## What to do
Each line below must be set down exactly as it stands.

## Dataset extract
====

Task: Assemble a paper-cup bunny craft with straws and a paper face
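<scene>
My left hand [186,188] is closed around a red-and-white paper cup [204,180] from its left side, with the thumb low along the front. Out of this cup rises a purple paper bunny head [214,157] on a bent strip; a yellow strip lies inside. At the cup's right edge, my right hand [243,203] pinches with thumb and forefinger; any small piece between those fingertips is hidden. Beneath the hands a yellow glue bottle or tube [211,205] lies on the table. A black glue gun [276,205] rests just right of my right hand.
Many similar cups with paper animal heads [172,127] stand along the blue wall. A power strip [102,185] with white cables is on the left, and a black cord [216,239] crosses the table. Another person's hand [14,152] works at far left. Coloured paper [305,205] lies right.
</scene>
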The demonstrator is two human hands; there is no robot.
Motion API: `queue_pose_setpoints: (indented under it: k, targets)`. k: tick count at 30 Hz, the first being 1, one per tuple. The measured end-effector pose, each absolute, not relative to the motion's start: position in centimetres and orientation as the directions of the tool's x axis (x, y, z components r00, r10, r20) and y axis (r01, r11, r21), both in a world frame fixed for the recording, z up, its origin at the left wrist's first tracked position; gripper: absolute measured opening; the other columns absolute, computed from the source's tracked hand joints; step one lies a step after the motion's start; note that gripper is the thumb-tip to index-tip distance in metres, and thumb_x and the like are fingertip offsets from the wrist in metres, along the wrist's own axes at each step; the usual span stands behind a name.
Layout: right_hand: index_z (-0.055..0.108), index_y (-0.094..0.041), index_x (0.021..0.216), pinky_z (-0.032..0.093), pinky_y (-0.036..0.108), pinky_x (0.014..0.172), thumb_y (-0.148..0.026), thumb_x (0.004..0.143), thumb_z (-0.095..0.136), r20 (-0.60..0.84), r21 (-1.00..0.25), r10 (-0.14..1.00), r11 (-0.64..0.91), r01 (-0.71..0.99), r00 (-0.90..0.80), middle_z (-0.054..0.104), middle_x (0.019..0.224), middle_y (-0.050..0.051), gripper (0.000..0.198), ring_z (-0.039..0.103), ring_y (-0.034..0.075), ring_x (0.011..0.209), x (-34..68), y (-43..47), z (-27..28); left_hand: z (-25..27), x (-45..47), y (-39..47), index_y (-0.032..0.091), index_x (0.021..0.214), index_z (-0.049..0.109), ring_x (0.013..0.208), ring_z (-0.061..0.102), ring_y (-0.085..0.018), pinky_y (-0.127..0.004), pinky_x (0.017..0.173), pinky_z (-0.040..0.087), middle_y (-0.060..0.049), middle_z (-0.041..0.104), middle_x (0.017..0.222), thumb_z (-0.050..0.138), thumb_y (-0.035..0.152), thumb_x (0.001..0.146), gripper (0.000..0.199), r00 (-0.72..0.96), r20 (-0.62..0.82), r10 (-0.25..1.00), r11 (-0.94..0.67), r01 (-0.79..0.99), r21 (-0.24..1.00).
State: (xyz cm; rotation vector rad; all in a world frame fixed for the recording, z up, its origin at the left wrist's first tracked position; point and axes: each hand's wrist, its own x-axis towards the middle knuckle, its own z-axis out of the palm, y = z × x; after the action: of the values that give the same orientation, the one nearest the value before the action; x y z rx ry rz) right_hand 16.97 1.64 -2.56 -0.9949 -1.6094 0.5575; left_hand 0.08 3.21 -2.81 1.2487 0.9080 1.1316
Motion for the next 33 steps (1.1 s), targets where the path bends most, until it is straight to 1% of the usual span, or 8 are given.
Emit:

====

## Worked solution
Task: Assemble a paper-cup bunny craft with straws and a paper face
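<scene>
My left hand [186,188] is closed around a red-and-white paper cup [204,180] from its left side, with the thumb low along the front. Out of this cup rises a purple paper bunny head [214,157] on a bent strip; a yellow strip lies inside. At the cup's right edge, my right hand [243,203] pinches with thumb and forefinger; any small piece between those fingertips is hidden. Beneath the hands a yellow glue bottle or tube [211,205] lies on the table. A black glue gun [276,205] rests just right of my right hand.
Many similar cups with paper animal heads [172,127] stand along the blue wall. A power strip [102,185] with white cables is on the left, and a black cord [216,239] crosses the table. Another person's hand [14,152] works at far left. Coloured paper [305,205] lies right.
</scene>
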The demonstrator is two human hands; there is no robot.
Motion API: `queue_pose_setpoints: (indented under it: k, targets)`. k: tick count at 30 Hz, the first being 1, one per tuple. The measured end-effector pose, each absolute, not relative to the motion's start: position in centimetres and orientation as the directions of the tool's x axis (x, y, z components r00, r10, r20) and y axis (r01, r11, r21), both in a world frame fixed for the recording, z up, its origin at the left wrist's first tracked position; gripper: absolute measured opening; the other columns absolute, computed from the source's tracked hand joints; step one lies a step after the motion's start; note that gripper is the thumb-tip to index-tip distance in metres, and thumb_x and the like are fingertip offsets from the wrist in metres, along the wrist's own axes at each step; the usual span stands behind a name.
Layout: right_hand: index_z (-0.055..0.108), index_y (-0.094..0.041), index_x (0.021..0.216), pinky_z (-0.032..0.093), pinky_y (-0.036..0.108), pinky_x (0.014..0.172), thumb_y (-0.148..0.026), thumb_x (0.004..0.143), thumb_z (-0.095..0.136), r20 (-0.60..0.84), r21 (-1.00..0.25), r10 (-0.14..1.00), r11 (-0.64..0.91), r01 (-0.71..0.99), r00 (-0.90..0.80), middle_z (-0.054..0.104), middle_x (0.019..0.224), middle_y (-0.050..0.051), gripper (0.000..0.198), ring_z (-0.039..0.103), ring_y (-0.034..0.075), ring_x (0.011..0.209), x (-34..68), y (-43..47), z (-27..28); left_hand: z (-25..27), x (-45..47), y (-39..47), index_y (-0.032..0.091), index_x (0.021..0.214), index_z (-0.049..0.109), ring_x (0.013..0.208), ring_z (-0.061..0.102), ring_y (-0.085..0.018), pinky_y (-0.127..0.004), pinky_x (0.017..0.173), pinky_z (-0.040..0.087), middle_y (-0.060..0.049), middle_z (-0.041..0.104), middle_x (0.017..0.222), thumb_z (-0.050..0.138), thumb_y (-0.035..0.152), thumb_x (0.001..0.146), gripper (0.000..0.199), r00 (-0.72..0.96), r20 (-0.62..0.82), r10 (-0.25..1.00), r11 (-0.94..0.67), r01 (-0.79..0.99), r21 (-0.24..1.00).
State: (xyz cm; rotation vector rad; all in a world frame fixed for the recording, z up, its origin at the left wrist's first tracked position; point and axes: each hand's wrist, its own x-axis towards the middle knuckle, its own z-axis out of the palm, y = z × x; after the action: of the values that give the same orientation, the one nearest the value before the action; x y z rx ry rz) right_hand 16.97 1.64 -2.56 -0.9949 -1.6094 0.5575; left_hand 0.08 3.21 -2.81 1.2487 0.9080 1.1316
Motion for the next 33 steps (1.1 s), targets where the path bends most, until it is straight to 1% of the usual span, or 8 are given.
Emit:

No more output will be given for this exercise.